**WHAT NEEDS TO BE DONE**:
The lines from the start of the data through the line containing "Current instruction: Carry" are to be reproduced exactly, both ends included.

**RECORDS FOR THIS TASK**:
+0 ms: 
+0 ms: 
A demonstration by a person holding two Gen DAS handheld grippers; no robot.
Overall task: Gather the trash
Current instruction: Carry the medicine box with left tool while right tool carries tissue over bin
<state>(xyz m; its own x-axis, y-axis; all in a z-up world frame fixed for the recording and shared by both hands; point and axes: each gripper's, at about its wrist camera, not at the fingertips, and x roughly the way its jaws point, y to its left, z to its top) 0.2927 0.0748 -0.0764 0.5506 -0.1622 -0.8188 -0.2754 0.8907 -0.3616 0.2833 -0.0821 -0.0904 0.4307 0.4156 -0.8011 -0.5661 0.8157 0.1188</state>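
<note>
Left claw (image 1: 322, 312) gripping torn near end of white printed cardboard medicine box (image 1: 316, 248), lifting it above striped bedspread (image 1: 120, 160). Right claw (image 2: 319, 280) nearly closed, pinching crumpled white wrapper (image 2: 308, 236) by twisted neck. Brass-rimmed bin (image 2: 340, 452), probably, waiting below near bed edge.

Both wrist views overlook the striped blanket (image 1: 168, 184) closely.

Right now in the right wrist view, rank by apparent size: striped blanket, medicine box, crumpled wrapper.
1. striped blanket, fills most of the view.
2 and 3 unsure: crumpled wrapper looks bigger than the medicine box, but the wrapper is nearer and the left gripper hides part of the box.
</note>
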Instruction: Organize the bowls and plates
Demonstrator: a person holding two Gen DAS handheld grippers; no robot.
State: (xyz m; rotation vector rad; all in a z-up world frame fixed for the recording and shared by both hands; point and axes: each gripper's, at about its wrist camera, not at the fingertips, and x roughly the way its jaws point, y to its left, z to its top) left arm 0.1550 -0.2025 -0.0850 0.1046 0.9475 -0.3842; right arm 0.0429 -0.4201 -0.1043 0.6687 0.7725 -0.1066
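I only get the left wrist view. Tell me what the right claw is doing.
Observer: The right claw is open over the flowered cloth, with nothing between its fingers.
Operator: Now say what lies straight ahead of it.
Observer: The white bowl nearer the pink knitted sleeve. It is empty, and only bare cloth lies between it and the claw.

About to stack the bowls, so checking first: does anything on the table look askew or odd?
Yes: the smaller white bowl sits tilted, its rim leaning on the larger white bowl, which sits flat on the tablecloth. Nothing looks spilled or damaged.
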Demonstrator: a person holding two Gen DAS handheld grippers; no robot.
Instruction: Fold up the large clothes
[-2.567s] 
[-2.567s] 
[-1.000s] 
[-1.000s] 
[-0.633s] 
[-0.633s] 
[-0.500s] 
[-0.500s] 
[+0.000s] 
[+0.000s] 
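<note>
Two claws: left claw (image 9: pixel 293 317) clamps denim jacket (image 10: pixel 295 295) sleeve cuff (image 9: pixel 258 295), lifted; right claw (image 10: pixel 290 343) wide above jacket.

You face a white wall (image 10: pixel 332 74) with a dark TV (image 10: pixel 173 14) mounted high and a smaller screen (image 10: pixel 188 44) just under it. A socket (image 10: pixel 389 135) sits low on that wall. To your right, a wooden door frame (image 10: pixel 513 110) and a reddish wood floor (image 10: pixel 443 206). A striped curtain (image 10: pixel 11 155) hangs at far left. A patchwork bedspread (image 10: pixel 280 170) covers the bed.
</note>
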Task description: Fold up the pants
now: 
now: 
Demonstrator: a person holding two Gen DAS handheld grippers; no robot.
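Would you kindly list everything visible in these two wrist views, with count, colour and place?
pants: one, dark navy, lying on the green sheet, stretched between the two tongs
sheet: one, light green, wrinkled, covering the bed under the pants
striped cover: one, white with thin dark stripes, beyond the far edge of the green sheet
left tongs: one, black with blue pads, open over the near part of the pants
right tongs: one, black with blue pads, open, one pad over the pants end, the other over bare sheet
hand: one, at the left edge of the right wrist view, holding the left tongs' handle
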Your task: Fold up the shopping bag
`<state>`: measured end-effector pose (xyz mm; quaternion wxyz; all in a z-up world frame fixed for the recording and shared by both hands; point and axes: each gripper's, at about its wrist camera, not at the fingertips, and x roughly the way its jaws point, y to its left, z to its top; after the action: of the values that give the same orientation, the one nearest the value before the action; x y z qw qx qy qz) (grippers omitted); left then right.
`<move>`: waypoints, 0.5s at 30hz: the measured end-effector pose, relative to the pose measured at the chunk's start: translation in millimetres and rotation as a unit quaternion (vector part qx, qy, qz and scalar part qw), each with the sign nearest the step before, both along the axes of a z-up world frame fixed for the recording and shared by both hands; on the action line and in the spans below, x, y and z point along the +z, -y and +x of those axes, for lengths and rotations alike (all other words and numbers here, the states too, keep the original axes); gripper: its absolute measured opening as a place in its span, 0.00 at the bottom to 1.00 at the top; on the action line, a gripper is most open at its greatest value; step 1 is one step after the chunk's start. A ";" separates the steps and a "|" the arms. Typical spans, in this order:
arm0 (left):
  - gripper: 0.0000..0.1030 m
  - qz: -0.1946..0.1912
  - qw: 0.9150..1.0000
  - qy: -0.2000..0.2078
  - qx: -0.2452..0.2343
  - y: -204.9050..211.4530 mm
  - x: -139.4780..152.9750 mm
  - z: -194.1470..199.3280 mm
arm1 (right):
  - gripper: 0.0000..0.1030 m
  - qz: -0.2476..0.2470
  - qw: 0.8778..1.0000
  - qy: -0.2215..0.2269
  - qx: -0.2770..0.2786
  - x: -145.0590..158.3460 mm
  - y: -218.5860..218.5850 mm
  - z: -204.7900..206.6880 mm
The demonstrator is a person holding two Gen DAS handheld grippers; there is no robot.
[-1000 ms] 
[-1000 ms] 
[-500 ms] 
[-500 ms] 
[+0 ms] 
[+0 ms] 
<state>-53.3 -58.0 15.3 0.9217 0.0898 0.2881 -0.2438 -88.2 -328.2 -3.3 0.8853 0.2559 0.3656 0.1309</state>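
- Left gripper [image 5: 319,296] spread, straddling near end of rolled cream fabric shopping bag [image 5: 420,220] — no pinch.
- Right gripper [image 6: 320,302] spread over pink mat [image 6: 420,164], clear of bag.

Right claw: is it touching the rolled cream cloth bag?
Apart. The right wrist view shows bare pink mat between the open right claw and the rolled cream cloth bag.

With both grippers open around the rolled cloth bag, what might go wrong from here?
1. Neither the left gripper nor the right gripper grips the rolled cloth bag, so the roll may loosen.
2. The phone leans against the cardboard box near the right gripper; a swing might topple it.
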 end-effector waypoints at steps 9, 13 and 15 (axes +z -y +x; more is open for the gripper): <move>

**COMPLETED EXERCISE**:
+0 ms: 
+0 ms: 
A demonstration by a person holding two Gen DAS handheld grippers; no robot.
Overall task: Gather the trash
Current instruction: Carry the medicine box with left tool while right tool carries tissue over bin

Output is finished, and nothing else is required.